▸ **Required action**
Here is the task for the records below: repeat exactly the lines from the one with "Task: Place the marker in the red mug" to the one with "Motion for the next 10", both included, and nothing else.

+--

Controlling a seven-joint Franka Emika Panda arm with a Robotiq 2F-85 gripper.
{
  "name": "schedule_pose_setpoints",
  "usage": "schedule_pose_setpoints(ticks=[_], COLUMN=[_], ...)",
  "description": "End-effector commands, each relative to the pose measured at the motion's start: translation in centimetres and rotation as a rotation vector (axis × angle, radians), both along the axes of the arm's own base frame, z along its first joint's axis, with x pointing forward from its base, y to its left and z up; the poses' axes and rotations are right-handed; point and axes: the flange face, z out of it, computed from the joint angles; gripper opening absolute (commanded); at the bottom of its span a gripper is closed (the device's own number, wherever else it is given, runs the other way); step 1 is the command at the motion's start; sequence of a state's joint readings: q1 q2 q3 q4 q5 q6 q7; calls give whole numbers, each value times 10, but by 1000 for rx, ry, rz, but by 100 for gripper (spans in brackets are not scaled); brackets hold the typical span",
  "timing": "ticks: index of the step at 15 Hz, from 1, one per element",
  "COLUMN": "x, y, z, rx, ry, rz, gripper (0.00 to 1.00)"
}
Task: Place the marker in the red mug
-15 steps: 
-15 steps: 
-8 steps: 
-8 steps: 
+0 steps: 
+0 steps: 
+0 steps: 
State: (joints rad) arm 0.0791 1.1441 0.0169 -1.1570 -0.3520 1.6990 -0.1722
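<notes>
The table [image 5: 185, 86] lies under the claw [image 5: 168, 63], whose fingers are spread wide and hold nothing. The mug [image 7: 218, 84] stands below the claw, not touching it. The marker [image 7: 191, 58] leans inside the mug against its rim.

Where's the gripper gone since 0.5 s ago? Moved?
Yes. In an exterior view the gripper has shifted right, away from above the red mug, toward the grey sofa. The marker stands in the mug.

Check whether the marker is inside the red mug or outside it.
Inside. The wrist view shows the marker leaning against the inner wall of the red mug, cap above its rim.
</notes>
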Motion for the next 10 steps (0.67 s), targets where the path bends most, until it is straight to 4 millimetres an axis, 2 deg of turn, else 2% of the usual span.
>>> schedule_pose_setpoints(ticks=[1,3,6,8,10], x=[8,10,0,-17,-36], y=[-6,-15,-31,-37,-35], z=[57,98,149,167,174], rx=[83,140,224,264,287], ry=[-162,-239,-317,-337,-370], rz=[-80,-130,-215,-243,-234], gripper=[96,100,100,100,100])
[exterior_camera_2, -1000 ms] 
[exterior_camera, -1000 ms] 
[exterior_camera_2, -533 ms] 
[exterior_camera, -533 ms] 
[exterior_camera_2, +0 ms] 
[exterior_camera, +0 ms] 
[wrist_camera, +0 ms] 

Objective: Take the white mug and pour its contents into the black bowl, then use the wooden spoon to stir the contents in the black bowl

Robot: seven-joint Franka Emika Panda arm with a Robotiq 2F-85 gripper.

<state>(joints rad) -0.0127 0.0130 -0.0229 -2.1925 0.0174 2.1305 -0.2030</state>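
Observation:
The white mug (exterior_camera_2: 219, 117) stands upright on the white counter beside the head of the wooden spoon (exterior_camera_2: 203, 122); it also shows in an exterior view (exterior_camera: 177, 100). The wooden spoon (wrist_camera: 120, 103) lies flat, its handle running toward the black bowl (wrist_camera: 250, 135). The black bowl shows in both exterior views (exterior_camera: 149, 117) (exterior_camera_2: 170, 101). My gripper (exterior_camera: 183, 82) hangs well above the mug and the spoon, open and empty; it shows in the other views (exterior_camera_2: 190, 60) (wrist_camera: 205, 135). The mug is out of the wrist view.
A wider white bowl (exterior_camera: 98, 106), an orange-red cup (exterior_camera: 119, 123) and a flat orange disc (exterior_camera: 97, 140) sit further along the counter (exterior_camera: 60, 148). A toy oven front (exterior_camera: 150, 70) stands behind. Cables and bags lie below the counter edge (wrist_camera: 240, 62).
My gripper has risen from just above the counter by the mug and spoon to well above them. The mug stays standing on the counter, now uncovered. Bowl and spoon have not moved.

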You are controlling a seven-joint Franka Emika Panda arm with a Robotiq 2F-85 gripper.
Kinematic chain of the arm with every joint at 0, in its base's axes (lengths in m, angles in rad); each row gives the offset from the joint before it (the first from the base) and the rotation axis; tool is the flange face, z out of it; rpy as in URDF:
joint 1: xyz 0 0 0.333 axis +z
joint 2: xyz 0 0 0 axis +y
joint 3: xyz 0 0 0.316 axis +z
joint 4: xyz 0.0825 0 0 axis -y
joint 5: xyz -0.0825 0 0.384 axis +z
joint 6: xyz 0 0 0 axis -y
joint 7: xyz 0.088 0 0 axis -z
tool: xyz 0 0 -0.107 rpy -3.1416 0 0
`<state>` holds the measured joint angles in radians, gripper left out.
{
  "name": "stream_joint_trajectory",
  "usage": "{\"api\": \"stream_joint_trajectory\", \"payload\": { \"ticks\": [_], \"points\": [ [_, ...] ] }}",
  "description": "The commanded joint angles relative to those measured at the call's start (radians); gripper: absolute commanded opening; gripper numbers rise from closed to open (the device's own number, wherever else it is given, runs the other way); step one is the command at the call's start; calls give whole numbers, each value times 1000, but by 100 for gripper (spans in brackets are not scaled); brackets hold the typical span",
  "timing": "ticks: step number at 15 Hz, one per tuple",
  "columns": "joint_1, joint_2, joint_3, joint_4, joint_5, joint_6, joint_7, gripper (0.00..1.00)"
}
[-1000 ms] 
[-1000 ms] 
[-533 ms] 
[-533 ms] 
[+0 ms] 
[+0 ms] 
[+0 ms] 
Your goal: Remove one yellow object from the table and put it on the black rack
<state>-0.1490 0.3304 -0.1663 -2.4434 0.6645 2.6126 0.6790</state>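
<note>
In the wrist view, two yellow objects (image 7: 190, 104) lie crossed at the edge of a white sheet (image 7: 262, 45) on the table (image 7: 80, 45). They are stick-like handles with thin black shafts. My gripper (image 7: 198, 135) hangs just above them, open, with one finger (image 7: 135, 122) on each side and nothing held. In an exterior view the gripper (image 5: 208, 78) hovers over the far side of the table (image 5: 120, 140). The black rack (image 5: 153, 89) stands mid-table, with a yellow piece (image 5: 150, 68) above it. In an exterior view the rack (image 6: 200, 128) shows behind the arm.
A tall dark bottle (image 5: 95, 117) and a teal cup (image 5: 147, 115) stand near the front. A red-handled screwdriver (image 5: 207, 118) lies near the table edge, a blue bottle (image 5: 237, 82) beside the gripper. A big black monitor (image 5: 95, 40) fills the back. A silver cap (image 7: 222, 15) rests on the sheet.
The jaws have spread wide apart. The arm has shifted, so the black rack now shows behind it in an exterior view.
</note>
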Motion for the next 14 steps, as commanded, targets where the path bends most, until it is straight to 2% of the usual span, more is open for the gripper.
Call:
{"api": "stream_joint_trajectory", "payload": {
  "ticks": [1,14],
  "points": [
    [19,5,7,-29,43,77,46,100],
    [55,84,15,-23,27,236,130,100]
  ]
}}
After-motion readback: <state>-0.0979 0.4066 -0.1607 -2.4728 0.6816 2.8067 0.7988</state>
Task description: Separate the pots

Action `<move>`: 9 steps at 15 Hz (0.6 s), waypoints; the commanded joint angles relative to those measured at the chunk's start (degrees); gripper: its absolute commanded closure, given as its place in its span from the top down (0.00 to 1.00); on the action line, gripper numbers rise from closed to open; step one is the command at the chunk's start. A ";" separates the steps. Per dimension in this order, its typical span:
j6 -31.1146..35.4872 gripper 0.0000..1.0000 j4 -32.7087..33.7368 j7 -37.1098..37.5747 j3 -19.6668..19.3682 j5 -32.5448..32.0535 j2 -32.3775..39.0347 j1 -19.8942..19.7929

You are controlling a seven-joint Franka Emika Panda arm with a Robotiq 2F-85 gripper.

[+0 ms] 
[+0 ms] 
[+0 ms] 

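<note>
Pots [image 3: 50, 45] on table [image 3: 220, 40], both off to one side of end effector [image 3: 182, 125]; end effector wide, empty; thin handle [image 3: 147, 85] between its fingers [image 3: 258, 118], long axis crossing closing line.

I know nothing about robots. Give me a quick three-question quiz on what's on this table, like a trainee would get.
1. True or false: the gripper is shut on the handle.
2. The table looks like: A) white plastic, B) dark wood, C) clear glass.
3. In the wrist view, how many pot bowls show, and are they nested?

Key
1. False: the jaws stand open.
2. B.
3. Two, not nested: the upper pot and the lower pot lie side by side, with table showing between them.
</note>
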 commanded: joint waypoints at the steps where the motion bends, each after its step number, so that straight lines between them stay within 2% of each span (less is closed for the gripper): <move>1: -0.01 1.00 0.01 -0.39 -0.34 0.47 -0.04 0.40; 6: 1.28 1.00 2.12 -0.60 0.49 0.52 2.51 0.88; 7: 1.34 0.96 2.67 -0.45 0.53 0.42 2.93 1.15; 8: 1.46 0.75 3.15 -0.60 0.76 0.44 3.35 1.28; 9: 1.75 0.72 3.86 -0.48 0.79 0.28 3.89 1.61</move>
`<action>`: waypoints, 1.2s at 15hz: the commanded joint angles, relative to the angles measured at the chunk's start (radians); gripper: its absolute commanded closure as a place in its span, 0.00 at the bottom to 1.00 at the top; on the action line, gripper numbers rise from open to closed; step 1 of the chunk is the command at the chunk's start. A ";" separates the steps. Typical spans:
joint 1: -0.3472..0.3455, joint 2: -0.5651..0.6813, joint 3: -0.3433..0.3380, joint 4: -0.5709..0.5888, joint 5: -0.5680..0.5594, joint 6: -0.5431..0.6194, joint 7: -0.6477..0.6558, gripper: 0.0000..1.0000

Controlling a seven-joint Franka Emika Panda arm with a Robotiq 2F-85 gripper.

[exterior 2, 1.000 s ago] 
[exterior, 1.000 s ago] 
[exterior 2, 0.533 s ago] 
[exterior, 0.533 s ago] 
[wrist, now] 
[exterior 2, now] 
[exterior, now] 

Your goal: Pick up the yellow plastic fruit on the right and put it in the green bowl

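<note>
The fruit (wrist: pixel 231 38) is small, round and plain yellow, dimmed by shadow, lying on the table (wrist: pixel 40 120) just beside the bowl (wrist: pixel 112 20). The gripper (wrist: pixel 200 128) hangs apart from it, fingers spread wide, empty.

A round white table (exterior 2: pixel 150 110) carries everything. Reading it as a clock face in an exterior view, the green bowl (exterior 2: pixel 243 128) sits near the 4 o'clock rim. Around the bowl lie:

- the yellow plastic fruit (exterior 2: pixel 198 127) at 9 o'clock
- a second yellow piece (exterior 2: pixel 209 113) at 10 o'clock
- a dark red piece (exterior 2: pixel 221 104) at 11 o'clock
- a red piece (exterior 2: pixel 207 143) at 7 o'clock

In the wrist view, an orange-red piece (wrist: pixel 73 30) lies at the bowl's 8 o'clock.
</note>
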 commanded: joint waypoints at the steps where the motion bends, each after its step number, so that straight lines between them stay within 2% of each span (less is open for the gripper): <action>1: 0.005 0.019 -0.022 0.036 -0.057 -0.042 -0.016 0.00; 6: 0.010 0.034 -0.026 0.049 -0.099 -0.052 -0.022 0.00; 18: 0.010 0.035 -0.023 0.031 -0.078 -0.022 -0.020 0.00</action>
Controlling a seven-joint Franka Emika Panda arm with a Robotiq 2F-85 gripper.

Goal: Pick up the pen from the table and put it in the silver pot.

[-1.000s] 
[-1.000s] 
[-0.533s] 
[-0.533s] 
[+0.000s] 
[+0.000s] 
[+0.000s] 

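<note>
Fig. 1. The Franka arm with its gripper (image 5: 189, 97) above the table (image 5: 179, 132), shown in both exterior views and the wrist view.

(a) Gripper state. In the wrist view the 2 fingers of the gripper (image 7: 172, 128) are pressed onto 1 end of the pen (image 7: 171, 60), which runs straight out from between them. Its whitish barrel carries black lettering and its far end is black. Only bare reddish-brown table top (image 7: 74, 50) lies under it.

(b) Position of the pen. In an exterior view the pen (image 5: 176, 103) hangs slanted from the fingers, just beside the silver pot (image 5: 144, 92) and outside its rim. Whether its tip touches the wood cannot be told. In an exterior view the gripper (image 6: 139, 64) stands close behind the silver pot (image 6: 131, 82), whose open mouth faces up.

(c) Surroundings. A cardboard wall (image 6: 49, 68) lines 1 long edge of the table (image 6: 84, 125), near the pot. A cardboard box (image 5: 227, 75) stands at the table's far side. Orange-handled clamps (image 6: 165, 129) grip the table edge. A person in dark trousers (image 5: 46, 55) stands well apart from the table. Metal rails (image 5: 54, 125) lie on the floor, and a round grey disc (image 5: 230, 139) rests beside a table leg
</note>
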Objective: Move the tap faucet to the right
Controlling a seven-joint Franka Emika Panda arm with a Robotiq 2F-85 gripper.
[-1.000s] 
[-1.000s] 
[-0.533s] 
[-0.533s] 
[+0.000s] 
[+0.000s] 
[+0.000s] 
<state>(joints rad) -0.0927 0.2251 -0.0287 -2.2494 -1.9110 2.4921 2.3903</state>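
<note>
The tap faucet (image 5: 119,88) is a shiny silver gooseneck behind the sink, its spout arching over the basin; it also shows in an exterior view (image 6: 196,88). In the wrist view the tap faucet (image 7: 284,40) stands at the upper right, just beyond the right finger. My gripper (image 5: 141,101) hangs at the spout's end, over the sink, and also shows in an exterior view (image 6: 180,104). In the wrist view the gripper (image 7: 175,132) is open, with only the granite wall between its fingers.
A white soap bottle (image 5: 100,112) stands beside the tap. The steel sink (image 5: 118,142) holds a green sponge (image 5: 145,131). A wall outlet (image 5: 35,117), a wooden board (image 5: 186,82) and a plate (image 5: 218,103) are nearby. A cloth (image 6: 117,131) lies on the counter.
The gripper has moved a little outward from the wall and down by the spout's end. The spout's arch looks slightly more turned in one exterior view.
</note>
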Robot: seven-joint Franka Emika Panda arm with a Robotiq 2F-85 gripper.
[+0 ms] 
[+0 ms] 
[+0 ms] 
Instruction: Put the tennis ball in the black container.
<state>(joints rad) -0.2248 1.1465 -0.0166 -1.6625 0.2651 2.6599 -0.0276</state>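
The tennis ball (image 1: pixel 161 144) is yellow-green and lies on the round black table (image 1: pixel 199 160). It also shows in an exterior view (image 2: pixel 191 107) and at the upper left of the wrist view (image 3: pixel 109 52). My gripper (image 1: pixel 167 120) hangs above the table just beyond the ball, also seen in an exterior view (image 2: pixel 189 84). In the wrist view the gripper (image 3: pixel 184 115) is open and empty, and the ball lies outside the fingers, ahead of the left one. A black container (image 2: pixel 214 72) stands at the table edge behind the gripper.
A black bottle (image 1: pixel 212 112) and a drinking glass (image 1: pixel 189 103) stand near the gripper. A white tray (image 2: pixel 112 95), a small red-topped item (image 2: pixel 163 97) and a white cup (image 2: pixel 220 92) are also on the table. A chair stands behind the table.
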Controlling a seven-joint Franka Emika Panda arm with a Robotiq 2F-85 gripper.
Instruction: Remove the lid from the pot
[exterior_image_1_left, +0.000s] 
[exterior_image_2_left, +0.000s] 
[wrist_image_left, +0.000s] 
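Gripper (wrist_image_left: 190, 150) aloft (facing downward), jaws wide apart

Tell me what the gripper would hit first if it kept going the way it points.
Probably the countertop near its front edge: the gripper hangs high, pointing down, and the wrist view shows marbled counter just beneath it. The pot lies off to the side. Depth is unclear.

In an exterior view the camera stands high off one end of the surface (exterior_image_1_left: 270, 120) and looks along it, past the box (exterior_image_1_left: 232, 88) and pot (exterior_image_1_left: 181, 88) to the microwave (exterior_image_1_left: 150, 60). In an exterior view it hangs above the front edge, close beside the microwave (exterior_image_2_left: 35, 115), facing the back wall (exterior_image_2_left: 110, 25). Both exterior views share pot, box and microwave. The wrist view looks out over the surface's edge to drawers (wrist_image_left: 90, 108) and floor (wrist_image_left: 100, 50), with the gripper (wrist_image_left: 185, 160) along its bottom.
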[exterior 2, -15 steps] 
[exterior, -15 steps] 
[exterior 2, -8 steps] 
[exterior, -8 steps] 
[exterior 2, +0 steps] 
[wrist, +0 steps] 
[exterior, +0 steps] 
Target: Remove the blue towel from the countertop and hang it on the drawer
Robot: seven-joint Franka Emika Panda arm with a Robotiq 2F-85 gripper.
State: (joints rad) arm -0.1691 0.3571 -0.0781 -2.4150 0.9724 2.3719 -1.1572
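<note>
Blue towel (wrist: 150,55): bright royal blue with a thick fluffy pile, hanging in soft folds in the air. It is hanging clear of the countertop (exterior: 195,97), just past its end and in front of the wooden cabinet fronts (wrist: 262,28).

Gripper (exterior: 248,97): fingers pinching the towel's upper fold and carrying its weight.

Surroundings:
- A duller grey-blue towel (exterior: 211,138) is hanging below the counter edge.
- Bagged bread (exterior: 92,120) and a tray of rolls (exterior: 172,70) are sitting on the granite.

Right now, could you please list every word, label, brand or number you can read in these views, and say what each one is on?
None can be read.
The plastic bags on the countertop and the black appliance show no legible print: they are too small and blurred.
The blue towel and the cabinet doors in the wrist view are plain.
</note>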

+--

▸ **Answer to this problem**
Task: Place the marker in the red mug
-15 steps: 
-15 steps: 
-8 steps: 
-8 steps: 
+0 steps: 
+0 steps: 
+0 steps: 
State: (joints rad) arm 0.0791 1.1441 0.0169 -1.1570 -0.3520 1.6990 -0.1722
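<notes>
The table [image 5: 185, 86] lies under the claw [image 5: 168, 63], whose fingers are spread wide and hold nothing. The mug [image 7: 218, 84] stands below the claw, not touching it. The marker [image 7: 191, 58] leans inside the mug against its rim.

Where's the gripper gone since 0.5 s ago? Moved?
Yes. In an exterior view the gripper has shifted right, away from above the red mug, toward the grey sofa. The marker stands in the mug.

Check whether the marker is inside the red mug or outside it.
Inside. The wrist view shows the marker leaning against the inner wall of the red mug, cap above its rim.
</notes>
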Motion for the next 10 steps (0.67 s), targets where the path bends most, until it is straight to 4 millimetres an axis, 2 deg of turn, else 2% of the usual span.

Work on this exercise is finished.